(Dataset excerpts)
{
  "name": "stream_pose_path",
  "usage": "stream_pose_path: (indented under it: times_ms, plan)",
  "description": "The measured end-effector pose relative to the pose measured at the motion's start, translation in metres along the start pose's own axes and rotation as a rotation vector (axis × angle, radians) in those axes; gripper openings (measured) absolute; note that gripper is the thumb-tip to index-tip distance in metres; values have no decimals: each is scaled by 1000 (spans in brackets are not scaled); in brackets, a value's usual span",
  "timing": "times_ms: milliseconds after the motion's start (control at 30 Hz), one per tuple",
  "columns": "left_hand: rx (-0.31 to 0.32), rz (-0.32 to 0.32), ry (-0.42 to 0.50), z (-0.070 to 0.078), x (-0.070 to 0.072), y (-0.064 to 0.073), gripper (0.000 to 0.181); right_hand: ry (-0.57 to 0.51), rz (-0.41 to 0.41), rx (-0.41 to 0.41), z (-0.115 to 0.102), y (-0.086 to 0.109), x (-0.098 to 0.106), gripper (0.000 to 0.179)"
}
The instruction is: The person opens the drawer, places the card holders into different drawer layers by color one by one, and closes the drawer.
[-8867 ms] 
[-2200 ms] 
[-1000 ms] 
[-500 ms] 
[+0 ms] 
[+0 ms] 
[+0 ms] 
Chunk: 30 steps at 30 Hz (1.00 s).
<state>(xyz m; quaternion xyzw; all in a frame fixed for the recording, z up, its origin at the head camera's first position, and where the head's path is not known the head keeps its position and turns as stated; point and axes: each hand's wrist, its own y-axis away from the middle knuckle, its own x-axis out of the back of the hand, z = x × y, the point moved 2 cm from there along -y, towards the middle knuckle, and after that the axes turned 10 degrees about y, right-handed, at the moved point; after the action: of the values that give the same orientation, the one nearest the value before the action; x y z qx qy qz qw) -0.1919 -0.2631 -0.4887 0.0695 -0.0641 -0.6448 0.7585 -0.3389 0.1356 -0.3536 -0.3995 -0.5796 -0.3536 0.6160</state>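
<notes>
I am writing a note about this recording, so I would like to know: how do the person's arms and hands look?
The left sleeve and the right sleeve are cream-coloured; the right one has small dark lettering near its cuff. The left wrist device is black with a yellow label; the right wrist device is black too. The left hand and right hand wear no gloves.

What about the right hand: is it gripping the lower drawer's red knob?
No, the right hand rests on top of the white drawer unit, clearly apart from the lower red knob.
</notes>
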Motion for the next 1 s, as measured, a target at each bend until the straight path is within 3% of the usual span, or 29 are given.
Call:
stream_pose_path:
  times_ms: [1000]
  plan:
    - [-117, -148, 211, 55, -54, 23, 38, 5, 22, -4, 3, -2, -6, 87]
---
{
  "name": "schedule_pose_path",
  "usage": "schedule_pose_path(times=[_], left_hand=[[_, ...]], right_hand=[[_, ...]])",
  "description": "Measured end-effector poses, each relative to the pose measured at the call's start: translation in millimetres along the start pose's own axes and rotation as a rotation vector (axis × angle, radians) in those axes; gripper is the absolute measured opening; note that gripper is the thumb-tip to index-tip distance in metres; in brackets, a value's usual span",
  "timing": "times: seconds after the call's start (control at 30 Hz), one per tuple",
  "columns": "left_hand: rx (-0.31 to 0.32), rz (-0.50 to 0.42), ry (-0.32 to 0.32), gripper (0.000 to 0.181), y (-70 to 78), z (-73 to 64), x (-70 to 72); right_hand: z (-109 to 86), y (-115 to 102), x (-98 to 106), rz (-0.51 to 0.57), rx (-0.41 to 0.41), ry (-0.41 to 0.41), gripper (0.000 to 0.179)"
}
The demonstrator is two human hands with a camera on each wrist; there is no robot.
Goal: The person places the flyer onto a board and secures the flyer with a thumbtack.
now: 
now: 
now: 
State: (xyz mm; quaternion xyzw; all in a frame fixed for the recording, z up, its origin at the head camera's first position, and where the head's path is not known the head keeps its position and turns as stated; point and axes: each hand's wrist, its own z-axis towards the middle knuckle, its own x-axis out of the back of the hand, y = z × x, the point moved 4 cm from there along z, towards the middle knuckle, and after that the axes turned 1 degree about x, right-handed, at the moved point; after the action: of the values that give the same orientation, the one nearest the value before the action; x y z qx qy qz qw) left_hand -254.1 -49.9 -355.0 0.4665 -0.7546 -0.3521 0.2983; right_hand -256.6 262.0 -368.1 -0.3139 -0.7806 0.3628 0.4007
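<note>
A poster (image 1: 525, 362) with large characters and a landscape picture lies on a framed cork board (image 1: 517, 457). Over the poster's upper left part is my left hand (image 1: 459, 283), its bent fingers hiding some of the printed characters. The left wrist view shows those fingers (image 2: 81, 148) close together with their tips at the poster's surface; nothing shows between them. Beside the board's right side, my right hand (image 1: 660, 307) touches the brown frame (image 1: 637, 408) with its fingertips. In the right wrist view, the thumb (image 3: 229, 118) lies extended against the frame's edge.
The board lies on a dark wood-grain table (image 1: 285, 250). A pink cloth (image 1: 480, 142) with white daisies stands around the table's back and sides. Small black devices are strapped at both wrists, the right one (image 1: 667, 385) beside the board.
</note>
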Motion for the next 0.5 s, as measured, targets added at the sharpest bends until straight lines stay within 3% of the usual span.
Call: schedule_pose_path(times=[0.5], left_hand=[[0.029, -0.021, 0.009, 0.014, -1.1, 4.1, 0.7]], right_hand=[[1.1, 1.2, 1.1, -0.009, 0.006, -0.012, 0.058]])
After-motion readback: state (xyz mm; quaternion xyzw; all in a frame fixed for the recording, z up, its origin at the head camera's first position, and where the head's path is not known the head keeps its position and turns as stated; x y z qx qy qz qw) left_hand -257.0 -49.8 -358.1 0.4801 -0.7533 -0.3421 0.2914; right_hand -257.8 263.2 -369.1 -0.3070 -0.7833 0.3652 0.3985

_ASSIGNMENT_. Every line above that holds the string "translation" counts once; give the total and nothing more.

_RESULT OF THIS TASK_. 2